The answer is that the distance is not the same; nothing requires that the objects move the same distance in the collision.

To see why this is the case, suppose that two objects of unequal masses $m_1 < m_2$ collide with each other; suppose further that $m_1$ is moving with speed $+v_0$ initially, while $m_2$ is at rest. For simplicity, let's also assume that the magnitude of the force $F$ between the objects is constant over some short period of time $\Delta t$. The acceleration of $m_1$ during this time is $-F/m_1$; so the distance it travels during the collision will be $$ \Delta x_1 = v_0 \Delta t - \frac{F}{2 m_1} (\Delta t)^2. $$ The acceleration of $m_2$ is $+F/m_2$, and so the distance it travels will be $$ \Delta x_2 = \frac{F}{2 m_2} (\Delta t)^2, $$ There is no particular reason that $\Delta x_1$ and $\Delta x_2$ need to be the same; and so although the force acting on each object is the same over the time period of the collision, the work done on them is not.

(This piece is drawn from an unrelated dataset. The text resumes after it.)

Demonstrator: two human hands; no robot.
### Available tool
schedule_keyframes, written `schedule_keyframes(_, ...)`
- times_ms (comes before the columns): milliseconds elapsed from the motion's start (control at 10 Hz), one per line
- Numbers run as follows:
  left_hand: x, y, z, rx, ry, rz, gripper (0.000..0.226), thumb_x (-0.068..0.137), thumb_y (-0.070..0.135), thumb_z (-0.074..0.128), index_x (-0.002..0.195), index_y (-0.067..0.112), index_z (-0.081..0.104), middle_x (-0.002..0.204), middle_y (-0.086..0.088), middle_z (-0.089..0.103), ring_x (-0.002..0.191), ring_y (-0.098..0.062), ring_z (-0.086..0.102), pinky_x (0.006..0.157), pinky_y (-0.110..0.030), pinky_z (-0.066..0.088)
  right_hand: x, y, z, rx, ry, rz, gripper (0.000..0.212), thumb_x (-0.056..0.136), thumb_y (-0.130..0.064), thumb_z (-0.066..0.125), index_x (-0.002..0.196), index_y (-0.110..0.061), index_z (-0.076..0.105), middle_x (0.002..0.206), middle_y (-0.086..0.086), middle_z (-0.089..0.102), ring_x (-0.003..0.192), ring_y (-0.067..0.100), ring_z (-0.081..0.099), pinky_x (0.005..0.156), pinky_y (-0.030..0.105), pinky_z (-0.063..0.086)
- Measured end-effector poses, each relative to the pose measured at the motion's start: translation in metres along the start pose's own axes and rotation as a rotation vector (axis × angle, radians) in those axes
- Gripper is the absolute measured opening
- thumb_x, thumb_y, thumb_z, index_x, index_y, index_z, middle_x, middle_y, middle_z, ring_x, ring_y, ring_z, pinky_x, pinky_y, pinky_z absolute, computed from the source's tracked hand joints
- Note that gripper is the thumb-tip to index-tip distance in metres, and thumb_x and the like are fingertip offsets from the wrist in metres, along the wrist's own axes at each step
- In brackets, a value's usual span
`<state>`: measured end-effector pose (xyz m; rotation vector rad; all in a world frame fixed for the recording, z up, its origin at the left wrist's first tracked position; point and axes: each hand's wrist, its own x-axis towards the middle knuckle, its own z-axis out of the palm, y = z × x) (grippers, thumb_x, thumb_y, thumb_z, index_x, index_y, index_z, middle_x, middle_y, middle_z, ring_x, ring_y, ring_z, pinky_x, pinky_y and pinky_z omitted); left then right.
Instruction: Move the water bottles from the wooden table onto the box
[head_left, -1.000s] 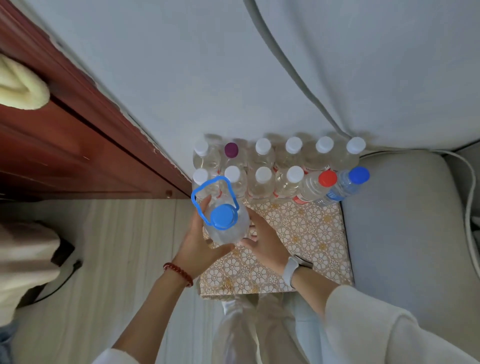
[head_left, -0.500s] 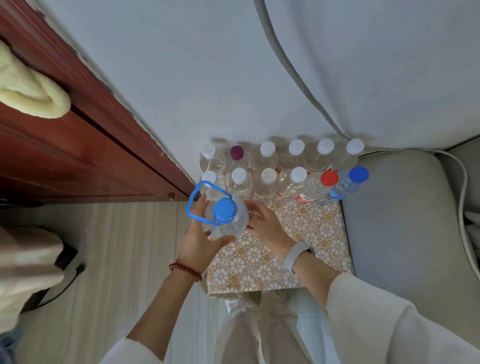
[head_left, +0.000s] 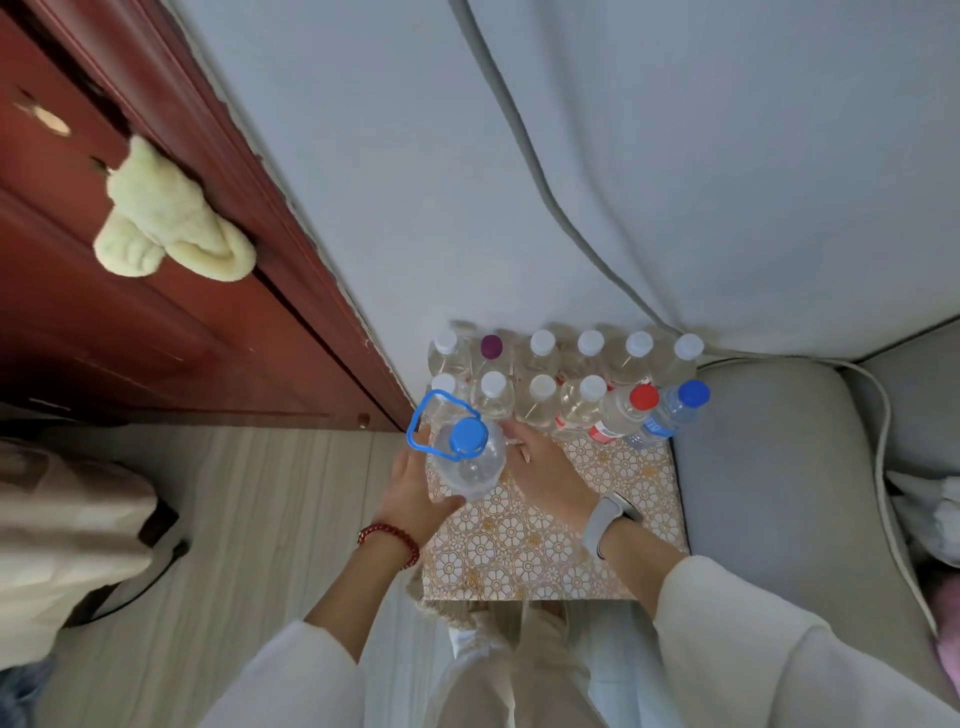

Conservative forces evade this calculation by necessarily being time-dependent. In any collision, the rate at which mechanical work is being done on each object (i.e., the mechanical power imparted) is not necessarily the same at any given time. However, conservative forces have the ability (by definition) to balance things out, so that the time integrals of the power imparted in each case end up being equal.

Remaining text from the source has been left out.